**Action item:**
Copy the entries exactly, through the "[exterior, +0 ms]" line.
=======
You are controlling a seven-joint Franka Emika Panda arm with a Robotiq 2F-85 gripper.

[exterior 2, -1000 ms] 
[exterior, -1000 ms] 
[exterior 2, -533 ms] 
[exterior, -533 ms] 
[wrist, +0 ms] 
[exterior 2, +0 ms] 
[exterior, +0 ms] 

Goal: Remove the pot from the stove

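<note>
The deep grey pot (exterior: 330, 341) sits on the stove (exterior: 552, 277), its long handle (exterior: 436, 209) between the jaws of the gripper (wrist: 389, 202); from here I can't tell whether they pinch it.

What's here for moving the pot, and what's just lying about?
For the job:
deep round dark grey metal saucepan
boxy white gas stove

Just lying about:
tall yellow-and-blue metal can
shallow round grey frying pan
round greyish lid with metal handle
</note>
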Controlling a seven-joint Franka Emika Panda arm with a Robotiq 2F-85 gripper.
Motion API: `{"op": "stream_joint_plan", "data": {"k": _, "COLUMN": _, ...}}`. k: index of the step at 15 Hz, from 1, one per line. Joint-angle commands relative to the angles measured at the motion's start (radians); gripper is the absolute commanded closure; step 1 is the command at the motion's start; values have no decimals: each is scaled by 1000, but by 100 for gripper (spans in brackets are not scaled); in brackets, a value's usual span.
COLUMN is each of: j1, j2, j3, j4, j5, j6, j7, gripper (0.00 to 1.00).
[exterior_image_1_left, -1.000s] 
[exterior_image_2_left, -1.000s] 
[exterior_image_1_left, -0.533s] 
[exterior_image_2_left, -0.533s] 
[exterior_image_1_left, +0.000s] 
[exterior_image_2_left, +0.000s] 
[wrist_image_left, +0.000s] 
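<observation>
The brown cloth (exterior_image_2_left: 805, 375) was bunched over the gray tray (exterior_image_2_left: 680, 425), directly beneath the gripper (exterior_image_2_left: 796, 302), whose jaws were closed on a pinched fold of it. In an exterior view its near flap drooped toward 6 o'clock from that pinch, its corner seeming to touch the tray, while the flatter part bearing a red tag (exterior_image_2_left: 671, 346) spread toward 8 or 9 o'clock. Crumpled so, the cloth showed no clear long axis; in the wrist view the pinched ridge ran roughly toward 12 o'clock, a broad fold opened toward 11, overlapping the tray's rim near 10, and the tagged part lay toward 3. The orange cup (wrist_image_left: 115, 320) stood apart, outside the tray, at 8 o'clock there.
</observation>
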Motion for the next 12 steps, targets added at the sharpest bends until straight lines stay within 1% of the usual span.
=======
**Written response:**
You are controlling a seven-joint Franka Emika Panda arm with a Robotiq 2F-85 gripper.

[exterior 2, -1000 ms] 
[exterior, -1000 ms] 
[exterior 2, -533 ms] 
[exterior, -533 ms] 
[wrist, +0 ms] 
[exterior 2, +0 ms] 
[exterior, +0 ms] 

Nothing remains to be done for this exercise.